The Supreme Court on Tuesday held that imposition of the mother tongue as the medium of instruction in primary classes in government-recognised, aided or unaided private schools was unconstitutional.
A Constitution Bench, comprising Chief Justice R.M. Lodha and Justices A.K. Patnaik, S.J. Mukhopadhaya, Dipak Misra and Ibrahim Kalifulla, upheld a Karnataka High Court judgment quashing an order passed by Karnataka saying the medium of instruction should be either the mother tongue or Kannada for classes I to IV from the academic year 1994-95.
Writing the judgment, Justice Patnaik said: “We are of the considered opinion that though the experts may be uniform in their opinion that children studying in classes I to IV in the primary school can learn better if they are taught in their mother tongue, the State cannot stipulate it as a condition for recognition [of schools].”

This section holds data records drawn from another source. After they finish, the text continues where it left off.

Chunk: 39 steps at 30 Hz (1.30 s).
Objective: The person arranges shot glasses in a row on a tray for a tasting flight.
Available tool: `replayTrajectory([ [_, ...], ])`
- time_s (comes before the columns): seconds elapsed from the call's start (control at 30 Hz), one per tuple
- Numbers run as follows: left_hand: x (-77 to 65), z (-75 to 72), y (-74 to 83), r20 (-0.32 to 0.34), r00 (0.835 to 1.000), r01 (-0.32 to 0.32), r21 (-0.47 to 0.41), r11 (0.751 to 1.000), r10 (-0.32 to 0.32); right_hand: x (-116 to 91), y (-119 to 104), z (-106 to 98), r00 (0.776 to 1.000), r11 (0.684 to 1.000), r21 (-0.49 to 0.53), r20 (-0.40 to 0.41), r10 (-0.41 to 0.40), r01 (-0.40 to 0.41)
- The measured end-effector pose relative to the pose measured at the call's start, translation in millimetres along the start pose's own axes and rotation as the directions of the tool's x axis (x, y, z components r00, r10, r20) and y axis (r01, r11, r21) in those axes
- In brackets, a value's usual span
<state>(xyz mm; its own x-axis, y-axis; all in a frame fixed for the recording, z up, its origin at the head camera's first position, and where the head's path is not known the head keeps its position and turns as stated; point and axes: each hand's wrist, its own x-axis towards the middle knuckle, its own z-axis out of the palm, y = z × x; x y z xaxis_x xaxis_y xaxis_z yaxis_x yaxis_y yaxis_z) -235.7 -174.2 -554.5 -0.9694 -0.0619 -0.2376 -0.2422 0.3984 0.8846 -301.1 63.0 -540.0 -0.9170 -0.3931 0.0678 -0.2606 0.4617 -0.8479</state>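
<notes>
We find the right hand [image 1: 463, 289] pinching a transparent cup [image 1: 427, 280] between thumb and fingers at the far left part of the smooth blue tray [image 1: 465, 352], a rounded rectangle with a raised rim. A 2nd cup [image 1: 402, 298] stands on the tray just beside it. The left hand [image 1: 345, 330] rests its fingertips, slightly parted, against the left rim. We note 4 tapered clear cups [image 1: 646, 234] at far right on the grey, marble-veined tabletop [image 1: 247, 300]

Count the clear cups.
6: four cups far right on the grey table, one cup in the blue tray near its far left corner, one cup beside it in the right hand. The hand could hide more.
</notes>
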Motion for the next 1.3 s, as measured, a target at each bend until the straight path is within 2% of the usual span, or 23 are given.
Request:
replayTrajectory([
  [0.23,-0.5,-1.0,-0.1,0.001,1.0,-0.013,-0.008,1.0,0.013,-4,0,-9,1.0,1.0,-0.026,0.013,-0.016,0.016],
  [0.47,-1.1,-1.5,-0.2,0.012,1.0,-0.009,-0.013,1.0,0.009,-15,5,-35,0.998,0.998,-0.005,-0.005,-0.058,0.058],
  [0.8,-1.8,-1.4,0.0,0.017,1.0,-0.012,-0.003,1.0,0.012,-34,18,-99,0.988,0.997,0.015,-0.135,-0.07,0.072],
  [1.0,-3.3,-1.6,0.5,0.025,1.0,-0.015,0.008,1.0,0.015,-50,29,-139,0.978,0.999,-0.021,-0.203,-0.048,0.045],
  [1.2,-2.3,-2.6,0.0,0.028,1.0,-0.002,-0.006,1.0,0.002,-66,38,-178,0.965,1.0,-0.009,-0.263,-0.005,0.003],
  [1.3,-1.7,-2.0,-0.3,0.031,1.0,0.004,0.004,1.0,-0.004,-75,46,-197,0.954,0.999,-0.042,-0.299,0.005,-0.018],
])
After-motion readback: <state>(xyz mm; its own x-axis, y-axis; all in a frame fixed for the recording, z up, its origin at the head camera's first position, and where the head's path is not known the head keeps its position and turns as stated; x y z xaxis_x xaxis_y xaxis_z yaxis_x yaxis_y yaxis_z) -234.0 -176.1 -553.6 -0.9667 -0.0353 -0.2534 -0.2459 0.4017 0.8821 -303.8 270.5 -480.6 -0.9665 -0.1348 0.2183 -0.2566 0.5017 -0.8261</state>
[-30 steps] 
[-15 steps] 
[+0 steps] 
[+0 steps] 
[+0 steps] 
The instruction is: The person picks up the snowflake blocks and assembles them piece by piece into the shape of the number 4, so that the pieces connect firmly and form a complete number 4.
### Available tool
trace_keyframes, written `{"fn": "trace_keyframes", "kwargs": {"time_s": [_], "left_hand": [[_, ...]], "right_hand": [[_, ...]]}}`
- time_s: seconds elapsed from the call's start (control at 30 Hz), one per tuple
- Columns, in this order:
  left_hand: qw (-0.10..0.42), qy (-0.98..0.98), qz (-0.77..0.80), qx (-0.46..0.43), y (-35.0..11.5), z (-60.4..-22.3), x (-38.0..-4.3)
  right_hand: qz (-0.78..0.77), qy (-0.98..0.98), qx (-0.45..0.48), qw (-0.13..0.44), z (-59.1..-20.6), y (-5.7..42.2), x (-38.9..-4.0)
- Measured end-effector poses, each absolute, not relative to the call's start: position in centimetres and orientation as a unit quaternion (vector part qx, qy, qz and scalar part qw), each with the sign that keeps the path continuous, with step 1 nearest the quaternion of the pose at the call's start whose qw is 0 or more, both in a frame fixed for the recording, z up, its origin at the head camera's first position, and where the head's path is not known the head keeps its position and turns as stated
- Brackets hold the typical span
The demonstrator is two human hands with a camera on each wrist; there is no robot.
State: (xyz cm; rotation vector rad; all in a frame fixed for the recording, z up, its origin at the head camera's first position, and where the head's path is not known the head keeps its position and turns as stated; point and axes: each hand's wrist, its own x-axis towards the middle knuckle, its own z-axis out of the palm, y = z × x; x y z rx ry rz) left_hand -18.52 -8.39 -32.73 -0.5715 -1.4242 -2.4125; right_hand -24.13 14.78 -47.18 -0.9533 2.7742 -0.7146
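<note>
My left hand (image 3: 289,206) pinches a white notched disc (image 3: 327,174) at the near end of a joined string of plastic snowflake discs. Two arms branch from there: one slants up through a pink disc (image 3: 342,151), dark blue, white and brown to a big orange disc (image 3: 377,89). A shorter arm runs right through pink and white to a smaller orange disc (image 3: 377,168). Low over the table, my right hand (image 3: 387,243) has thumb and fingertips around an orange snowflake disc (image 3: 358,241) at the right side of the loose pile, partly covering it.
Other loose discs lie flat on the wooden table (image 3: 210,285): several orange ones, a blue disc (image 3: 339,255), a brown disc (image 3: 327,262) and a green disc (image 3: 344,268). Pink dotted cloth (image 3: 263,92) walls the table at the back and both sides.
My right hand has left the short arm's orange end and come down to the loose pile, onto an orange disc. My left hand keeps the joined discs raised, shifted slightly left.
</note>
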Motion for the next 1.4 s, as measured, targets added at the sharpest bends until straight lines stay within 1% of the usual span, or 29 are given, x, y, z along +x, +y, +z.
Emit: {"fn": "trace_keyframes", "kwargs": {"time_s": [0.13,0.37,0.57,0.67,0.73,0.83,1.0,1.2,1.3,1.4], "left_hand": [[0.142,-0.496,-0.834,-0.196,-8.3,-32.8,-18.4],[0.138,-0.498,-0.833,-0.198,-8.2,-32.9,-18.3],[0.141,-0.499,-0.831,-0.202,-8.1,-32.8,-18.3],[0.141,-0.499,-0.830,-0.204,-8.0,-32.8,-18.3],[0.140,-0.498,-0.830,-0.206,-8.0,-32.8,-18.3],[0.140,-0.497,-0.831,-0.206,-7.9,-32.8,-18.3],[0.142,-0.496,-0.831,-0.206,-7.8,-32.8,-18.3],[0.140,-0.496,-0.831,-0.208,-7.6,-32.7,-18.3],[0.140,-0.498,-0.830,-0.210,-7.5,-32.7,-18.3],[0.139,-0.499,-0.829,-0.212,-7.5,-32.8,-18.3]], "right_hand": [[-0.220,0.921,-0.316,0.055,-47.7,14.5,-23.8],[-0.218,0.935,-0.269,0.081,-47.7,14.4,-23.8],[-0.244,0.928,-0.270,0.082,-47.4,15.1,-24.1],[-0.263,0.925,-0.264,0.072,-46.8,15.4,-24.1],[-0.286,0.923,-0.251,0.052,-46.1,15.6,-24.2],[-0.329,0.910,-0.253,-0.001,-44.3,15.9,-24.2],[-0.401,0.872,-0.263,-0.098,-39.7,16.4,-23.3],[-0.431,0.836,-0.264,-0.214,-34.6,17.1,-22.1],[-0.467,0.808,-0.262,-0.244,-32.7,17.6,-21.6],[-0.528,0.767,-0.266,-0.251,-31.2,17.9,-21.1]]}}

Dismissing a batch of appeals filed by Karnataka and others against the High Court verdict, the Bench said the State could not compel minority schools, protected under Articles 29(1) and 30(1) of the Constitution and private unaided schools enjoying the right to carry on any occupation under Article 19(1)(g) , to offer instruction in the mother tongue or Kannada.
The Bench held that imposition of the mother tongue “affects the fundamental rights under Articles 19, 29 and 30 of the Constitution. The State has no power under Article 350A of the Constitution to compel the linguistic minorities also to choose their mother tongue only as a medium of instruction in primary schools.”
“The right to freedom of speech and expression under Article 19(1)(a) of the Constitution includes the freedom of a child to be educated at the primary stage of school in a language of the choice of the child and the State cannot impose controls on such choice just because it thinks that it will be more beneficial for the child if he is taught in the primary stage in his mother tongue,” the Bench said.